Now, Batra has made yet another sweet romantic story, Our Souls At Night, with two of the biggest actors the world has ever known, Robert Redford and Jane Fonda. It could not have been a more exhilarating cocktail with the American streaming giant, Netflix, producing the movie and premiering it at the ongoing 74th edition of the Venice Film Festival on September 1.

Batra, who seems to be drawn to English-language fiction (with his second feature, The Sense of an Ending, based on the British writer, Julian Patrick Barnes, who won the Man Booker Prize in 2011), finds his latest inspiration from American novelist Kent Haruf's work, Our Souls at Night.

Batra has spun his story around loneliness (a theme we also saw in The Lunchbox - with Irrfan Khan's Fernandes pining for love). The movie opens in one of the most unpretentious ways. We see Robert Redford as Louis Waters, an elderly widower, having a quiet dinner (so different from the garishly loud manner in which Indian heroes make their entries) when an aging widow, Addie Moore, knocks on his door. They have lived as neighbours in a small Colorado town for 70 years but had barely spoken to each other.

Addie comes with a proposal. She would like him to share her bed – not really for sex, but for a conversational company. He agrees after contemplating for a day. And so begins a love story without much ado or elaborate preamble (no chasing around trees, no stalking as we have seen in Indian cinema).

Not surprisingly, the movie had to do away with some of the haunting details of the book, maybe to accommodate two of the greatest stars America has known. But then the film gains, and gains enormously, from the strengths of these two actors, and the brilliant chemistry they evoke on the screen – as fresh and as passionate as the one they created very early on in their lives – The Chase in 1966 and the legendary Barefoot in the Park (1967). Redford and Fonda have never come together in all these 50 years, and I must give credit to Batra for thinking up of pairing the two.

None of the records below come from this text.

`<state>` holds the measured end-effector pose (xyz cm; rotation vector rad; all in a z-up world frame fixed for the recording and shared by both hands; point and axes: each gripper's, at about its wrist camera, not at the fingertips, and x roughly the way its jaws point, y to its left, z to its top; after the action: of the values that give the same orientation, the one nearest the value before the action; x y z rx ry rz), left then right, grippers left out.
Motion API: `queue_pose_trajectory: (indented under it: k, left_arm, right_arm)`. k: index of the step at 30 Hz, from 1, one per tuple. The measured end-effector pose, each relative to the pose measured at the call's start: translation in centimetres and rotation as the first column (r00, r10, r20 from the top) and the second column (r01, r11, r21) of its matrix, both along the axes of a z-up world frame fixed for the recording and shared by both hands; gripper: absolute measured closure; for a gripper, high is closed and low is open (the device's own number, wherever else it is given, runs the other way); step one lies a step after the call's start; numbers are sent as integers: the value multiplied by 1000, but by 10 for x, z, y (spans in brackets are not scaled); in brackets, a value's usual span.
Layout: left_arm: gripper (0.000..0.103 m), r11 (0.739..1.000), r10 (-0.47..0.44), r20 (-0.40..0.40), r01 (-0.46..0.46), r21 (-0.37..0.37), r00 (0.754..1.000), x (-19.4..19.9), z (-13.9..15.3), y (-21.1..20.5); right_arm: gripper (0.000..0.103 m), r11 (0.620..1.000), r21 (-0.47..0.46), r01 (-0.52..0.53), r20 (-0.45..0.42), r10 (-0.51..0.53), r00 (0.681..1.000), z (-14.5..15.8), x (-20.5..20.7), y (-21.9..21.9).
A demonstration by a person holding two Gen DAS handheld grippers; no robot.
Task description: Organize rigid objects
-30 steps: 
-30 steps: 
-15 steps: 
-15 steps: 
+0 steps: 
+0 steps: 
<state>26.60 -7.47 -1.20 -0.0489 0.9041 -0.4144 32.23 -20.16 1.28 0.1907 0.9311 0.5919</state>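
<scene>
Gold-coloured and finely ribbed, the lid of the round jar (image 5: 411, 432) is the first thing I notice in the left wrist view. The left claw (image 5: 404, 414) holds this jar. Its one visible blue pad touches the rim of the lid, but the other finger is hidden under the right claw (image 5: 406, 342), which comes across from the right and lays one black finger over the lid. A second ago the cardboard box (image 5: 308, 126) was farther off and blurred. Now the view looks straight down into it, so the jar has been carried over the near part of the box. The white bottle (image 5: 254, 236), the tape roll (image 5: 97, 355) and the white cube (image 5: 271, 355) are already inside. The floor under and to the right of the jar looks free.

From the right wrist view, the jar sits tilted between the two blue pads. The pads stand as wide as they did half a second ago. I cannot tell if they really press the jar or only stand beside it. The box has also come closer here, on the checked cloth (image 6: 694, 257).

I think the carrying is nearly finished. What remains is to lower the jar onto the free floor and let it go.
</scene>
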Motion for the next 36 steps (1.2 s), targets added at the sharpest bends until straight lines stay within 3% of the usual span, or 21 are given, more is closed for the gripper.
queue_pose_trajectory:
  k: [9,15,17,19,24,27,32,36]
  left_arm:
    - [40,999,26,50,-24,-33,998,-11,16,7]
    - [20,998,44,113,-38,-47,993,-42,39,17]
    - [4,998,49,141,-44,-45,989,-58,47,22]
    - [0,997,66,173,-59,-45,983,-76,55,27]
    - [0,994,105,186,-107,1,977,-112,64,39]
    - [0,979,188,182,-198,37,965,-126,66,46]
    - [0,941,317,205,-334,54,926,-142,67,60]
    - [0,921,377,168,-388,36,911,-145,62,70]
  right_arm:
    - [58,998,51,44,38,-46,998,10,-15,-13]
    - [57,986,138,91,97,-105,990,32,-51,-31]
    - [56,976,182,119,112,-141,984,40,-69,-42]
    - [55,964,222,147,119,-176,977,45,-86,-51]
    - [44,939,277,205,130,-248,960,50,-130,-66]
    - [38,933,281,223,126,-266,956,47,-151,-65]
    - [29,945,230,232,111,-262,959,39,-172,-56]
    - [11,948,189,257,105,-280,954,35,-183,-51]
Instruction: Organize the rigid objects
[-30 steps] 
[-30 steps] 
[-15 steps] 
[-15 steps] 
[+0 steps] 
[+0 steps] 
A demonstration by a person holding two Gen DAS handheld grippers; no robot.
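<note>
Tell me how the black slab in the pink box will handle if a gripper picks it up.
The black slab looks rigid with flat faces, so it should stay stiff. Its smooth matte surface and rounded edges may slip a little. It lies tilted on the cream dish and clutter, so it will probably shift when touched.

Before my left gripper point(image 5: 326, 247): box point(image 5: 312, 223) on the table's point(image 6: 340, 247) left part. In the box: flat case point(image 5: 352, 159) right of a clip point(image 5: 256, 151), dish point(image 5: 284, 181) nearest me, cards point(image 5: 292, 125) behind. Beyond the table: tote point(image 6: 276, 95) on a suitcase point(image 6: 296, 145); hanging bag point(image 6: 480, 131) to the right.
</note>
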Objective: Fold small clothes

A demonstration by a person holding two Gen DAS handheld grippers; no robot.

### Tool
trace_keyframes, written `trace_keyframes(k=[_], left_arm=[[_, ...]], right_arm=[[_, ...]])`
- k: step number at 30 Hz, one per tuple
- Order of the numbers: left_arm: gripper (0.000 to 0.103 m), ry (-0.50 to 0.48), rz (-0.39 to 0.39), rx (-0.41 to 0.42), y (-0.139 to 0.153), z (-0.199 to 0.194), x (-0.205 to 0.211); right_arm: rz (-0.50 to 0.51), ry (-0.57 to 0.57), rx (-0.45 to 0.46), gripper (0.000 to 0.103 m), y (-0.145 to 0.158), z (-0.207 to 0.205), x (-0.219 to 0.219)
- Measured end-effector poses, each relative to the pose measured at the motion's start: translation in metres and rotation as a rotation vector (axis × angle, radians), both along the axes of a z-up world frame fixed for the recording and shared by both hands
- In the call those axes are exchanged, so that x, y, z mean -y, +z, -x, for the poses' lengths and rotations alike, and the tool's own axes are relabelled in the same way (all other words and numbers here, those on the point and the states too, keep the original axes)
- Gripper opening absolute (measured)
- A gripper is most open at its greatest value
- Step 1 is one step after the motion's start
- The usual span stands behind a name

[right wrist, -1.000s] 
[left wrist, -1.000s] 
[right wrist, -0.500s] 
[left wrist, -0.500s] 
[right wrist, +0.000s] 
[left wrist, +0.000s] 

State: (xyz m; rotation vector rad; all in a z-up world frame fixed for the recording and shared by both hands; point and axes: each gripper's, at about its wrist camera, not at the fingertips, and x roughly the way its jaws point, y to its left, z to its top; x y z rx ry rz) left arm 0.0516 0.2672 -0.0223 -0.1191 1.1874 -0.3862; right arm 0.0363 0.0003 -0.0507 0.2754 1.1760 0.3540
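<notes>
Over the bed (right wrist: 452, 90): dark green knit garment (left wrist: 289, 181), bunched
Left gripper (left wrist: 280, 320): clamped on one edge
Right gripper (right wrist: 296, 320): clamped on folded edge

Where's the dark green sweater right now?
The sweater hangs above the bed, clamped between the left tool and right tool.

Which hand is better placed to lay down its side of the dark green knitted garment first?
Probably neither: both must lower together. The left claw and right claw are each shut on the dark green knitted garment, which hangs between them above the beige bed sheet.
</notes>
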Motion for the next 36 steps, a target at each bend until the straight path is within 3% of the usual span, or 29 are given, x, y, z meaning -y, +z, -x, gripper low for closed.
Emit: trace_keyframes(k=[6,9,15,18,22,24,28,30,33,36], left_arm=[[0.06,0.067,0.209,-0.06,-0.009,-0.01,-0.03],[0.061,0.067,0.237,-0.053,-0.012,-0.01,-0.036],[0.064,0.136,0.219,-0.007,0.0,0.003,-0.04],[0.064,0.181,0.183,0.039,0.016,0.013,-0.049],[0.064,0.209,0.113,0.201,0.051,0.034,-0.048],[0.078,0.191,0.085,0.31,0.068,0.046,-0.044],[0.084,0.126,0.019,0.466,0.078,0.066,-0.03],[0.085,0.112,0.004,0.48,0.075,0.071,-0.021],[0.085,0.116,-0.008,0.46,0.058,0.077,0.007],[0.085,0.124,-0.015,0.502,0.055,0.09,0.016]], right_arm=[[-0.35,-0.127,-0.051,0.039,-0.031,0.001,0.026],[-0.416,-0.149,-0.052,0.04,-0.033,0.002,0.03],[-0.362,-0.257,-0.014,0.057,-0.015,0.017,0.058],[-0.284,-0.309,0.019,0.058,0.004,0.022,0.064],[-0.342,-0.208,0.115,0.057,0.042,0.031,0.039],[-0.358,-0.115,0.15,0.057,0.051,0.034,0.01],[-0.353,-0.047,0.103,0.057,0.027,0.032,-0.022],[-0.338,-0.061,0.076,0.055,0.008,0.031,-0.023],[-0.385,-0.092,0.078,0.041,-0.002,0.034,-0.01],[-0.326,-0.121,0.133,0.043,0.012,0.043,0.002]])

At a Press conference soon after the screening, it seemed so much like Jane was in love with Robert, and she said several times during those 40 minutes how much she had been fond of Redford. “It is such a pity that Batra cut out the sex scene in Our Souls At Night”, she lamented laughing. "When I made the last movie with Robert, the Sundance Institute (which Redford had helped set up) was just beginning, and now what he created has really changed American cinema in the most profound ways. I wanted to be able to spend time with him and see what he has become."

To this, Redford quipped that he wanted to do one last film with Jane before he died.

She also added: "Plus, I wanted to be able to fall in love with him again. In Barefoot in the Park I couldn’t keep my hands off of him. I was constantly forcing myself on him. In Our Souls at Night, the dynamic of my character to his character was somewhat similar. I just love the fact that these films bookend our careers. We played that young love just getting married and now we play old people love and old people sex. Although, n my opinion, Ritesh cut the sex scene too soon...He doesn’t like sex scenes,” Fonda then said, pointing at Redford. “I live for sex scenes! He’s a great kisser. It was fun to kiss him in my 20s and then to kiss him again in my almost 80s.” She said of Redford's character in Our Souls at Night, "Louis has been a fantasy of mine for a long, long, long time.”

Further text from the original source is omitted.